**WHAT THE TASK REQUIRES**:
Scan the entries below for the word "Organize" and copy every line where it turns up.

** Opening RECORDS PROVIDED block **

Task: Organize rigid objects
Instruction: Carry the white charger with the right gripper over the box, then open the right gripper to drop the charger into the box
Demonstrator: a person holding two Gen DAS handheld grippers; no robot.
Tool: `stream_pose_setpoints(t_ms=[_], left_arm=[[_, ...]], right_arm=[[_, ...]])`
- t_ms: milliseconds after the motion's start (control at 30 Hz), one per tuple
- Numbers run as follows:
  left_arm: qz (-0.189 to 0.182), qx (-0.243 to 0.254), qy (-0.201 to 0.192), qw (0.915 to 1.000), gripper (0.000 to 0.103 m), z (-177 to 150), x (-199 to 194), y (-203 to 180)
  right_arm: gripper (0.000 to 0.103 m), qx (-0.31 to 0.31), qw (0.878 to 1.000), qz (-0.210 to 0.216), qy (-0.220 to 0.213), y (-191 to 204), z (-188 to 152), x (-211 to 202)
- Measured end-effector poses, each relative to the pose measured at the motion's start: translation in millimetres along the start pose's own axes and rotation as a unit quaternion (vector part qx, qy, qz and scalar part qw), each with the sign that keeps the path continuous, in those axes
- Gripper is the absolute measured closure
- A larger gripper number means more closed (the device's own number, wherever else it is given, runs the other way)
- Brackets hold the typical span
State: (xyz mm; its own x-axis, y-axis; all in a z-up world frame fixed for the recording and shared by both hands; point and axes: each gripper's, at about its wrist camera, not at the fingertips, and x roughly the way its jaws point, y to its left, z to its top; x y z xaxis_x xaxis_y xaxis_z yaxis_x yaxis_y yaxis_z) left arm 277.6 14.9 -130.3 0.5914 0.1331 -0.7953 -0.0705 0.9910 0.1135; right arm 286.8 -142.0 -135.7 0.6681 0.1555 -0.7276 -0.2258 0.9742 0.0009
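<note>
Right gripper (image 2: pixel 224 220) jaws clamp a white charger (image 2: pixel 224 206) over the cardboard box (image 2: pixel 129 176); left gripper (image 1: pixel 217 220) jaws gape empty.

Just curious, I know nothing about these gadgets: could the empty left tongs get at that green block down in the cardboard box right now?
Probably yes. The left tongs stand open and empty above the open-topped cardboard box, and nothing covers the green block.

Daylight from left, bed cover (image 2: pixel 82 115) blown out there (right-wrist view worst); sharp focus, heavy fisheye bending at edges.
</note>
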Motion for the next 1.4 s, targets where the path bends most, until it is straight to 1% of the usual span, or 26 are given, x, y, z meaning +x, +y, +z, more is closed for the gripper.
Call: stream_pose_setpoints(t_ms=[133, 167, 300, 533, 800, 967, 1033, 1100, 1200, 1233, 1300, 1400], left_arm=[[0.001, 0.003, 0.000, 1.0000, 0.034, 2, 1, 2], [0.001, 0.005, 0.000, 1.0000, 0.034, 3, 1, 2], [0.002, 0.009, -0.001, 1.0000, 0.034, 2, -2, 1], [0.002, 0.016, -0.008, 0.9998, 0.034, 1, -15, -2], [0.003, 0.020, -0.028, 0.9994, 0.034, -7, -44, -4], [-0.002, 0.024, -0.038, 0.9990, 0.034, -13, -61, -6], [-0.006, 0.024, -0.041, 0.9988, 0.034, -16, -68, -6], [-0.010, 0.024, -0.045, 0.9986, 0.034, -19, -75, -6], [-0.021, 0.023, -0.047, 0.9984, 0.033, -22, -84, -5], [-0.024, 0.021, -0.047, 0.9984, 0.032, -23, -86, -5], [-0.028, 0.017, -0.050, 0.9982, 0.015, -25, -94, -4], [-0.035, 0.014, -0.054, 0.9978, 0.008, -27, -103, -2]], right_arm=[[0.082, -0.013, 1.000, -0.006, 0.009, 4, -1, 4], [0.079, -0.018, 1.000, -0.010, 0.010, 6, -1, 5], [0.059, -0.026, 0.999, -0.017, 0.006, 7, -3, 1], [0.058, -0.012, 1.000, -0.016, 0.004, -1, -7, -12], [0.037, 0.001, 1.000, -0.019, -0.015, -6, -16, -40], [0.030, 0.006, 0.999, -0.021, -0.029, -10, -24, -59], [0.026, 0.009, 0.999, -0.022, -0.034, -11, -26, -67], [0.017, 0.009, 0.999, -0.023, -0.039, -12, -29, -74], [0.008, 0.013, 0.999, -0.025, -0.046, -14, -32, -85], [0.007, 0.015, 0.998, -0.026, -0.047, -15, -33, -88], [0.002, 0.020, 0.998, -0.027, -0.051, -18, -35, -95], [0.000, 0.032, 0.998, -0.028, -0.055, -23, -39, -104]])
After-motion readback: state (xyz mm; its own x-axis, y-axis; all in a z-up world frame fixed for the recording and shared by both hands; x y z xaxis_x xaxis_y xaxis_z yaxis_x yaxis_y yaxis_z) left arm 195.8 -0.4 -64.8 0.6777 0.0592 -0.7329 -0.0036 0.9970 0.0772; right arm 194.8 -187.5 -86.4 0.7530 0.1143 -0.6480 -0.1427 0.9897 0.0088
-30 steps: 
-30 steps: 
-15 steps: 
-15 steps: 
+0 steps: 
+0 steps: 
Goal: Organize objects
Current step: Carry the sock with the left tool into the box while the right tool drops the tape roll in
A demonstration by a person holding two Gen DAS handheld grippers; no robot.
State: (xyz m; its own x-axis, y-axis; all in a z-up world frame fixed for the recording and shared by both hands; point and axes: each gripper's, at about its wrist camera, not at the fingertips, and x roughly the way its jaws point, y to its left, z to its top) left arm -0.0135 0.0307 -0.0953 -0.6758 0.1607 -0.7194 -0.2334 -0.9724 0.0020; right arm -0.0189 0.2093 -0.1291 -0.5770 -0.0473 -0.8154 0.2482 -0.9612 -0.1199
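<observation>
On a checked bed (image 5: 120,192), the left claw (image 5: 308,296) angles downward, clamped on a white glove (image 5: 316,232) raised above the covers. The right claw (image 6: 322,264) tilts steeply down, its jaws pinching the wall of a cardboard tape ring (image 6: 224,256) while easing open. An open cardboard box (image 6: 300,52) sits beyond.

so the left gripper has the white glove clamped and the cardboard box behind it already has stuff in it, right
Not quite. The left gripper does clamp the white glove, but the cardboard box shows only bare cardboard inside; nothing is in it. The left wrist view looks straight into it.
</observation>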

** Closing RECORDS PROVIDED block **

**TASK RESULT**:
Task: Organize rigid objects
Goal: Organize objects

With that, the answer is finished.